Константин Курбатов - Волшебная гайка
— Ладно, — сказал брат. — Идем.
Он оделся, велел одеться мне, и мы потопали с ним в город. Приходим в бюро объявлений. Брат покупает в окошечке бланк, садится и заполняет его. Лицо у Пети — будто сочиняет письмо английской королеве. Лишь один раз оторвался.
— Какой телефон у него?
— У кого? — сказала я. — У того человека?
Я назвала номер телефона. Брат еще немного пописал и дал мне прочесть бланк. На нем значилось следующее:
«Продаю американский гоночный мотоцикл! Срочно, из-за тяжелой травмы на гонках, недорого продам почти новый, в полной исправности, современной марки американский гоночный мотоцикл».
Ниже — номер телефона. И: «Спросить Володю».
Все-таки — Володю. А не одного человека. Но с другой стороны, не напишешь ведь действительно в объявлении: «Спросить одного человека». Какого такого — одного?

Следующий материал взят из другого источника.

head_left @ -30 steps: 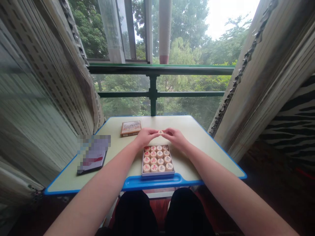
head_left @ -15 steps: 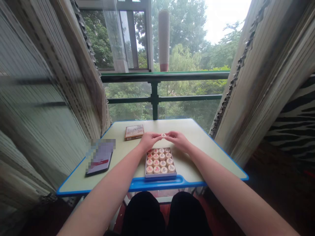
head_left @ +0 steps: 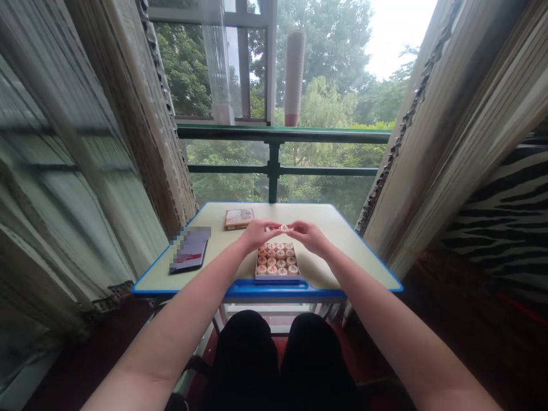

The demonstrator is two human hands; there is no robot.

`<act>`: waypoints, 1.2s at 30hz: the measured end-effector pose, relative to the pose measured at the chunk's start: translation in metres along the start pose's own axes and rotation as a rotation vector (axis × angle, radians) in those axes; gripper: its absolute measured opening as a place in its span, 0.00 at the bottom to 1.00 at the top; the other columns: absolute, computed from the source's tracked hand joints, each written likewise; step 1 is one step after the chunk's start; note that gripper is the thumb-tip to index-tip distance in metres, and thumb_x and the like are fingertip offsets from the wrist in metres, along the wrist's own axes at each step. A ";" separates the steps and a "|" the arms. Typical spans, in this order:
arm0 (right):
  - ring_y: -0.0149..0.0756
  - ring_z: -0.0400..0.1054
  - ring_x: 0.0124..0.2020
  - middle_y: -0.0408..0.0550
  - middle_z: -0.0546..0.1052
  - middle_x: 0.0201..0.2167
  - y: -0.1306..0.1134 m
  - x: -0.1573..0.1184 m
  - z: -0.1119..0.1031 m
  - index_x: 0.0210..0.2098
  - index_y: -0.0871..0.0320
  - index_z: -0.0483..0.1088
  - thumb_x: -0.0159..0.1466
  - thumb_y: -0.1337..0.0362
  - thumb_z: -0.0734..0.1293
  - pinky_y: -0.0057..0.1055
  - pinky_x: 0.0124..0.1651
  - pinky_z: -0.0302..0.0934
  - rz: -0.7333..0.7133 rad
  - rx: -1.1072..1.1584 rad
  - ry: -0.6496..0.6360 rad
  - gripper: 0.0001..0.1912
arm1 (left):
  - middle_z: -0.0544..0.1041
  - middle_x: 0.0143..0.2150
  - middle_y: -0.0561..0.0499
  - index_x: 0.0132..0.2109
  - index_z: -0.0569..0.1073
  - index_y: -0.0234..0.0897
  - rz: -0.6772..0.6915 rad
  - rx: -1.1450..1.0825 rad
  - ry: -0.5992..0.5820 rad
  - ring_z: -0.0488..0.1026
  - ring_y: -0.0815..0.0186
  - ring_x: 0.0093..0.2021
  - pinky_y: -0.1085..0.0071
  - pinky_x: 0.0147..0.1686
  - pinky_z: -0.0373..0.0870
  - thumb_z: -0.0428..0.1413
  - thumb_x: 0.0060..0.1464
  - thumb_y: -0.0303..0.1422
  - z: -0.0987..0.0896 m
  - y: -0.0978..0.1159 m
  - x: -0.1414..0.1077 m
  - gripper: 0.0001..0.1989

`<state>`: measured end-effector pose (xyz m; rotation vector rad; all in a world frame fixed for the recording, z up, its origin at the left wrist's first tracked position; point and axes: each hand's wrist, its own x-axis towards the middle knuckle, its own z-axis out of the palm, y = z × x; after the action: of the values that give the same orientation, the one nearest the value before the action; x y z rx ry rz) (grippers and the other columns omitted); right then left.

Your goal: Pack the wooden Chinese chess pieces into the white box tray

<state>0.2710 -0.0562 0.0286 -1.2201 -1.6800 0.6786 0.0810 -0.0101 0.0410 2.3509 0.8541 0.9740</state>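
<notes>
A round pale chess piece (head_left: 283,228) with a dark character is pinched between my two hands above the far side of an open box. My left hand (head_left: 259,233) grips its left edge, and my right hand (head_left: 306,235) grips its right edge. Below them, the open box (head_left: 277,278) holds rows of round pieces, with red characters on the left and dark ones on the right. Part of the back row lies close to my left hand.
The box lid (head_left: 238,219) lies at the back left of the blue-edged table (head_left: 342,251). A phone or tablet (head_left: 190,251), partly pixelated, rests at the left. Curtains hang on both sides, and a green railing (head_left: 240,133) stands behind.
The view has shifted, so the table and box appear slightly higher and smaller. Both hands still pinch the same piece in nearly the same pose.
</notes>
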 end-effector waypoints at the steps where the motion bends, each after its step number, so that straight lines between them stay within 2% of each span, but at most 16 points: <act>1: 0.29 0.61 0.26 0.42 0.70 0.23 -0.003 -0.006 0.002 0.34 0.62 0.71 0.52 0.51 0.67 0.28 0.30 0.57 -0.015 -0.002 0.005 0.19 | 0.79 0.37 0.46 0.41 0.78 0.36 0.010 -0.007 0.002 0.72 0.64 0.33 0.71 0.32 0.67 0.55 0.49 0.43 -0.001 0.003 -0.006 0.18; 4: 0.29 0.60 0.24 0.41 0.67 0.20 -0.007 -0.028 0.009 0.36 0.62 0.72 0.54 0.51 0.66 0.27 0.28 0.56 -0.040 -0.027 0.011 0.20 | 0.78 0.38 0.45 0.41 0.78 0.36 0.041 -0.001 0.016 0.72 0.63 0.37 0.70 0.34 0.68 0.56 0.49 0.42 0.000 0.010 -0.027 0.17; 7: 0.28 0.58 0.22 0.40 0.65 0.19 -0.008 -0.048 0.014 0.37 0.62 0.72 0.56 0.51 0.65 0.27 0.27 0.54 -0.058 -0.101 0.011 0.20 | 0.78 0.39 0.44 0.41 0.78 0.35 0.057 0.022 0.077 0.72 0.61 0.40 0.67 0.41 0.67 0.57 0.48 0.42 0.008 0.011 -0.045 0.17; 12: 0.30 0.61 0.26 0.43 0.69 0.22 -0.008 -0.067 0.017 0.33 0.60 0.74 0.57 0.54 0.65 0.28 0.31 0.56 -0.143 -0.293 0.070 0.15 | 0.78 0.39 0.45 0.38 0.79 0.37 0.050 0.054 0.065 0.71 0.60 0.43 0.64 0.47 0.65 0.57 0.48 0.41 0.019 0.011 -0.061 0.14; 16: 0.31 0.63 0.28 0.44 0.70 0.24 -0.008 -0.066 0.017 0.34 0.59 0.75 0.56 0.57 0.66 0.29 0.34 0.57 -0.151 -0.355 0.054 0.13 | 0.78 0.40 0.46 0.36 0.79 0.37 0.043 0.042 0.105 0.70 0.60 0.45 0.63 0.51 0.62 0.54 0.51 0.37 0.019 0.010 -0.063 0.12; 21: 0.31 0.63 0.30 0.44 0.69 0.25 -0.007 -0.061 0.020 0.33 0.58 0.76 0.55 0.58 0.67 0.29 0.36 0.57 -0.148 -0.405 -0.022 0.10 | 0.78 0.40 0.48 0.33 0.79 0.39 0.044 0.021 0.071 0.69 0.59 0.45 0.62 0.52 0.61 0.54 0.49 0.34 0.017 0.004 -0.064 0.10; 26: 0.32 0.62 0.31 0.45 0.68 0.26 -0.006 -0.059 0.023 0.32 0.58 0.76 0.55 0.59 0.68 0.30 0.38 0.57 -0.176 -0.452 -0.028 0.10 | 0.77 0.40 0.49 0.29 0.79 0.39 0.063 0.044 0.035 0.67 0.59 0.46 0.62 0.52 0.60 0.55 0.48 0.34 0.017 0.003 -0.065 0.09; 36: 0.33 0.62 0.32 0.46 0.68 0.26 -0.006 -0.059 0.024 0.33 0.58 0.75 0.56 0.57 0.67 0.31 0.38 0.57 -0.165 -0.473 -0.040 0.11 | 0.77 0.40 0.49 0.31 0.80 0.40 0.127 0.090 -0.024 0.65 0.60 0.46 0.62 0.50 0.61 0.54 0.51 0.37 0.017 0.004 -0.065 0.10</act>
<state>0.2523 -0.1117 0.0023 -1.3715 -2.0197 0.2067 0.0593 -0.0606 0.0026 2.5146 0.7622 0.9731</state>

— Может, не будем? — сказал брат.
— Перепугался? — сказала я. И он пошел к окошечку.
А когда мы отправились домой, я спросила:
— Думаешь, сработает?
— Ну! — воскликнул брат. — Да теперь твоему одному человеку хана. И на Новый год, и на все каникулы. Ему же теперь весь телефон оборвут. А родители! Да родители из него всю душу вытряхнут. Ты представляешь, что такое современный американский гоночный мотоцикл?
— Обидно, вот что, — сказала я. — Из него там душу будут вытряхивать, а я все равно ничего не увижу.
— Ах, вон оно что! — воскликнул брат. — Жила, знаешь, давным-давно удивительная красавица по имени Саломея. И они тоже решила наперчить одному человеку. Ей, конечно, по сравнению с тобой было проще. Она и глазом не моргнула, приказала отрубить ему голову. Казалось бы, отрубили и отрубили. Радуйся. Так нет. Саломея приказала принести ей ту голову на золотом блюде. Ты что, тоже не успокоишься, пока не увидишь голову на золотом блюде? Ну же брат у меня! Если бы я клятву не дала, он бы у меня попрыгал. По телефону на другой же день женский голос:
— Если вас не затруднит, позовите, будьте добры, Петю.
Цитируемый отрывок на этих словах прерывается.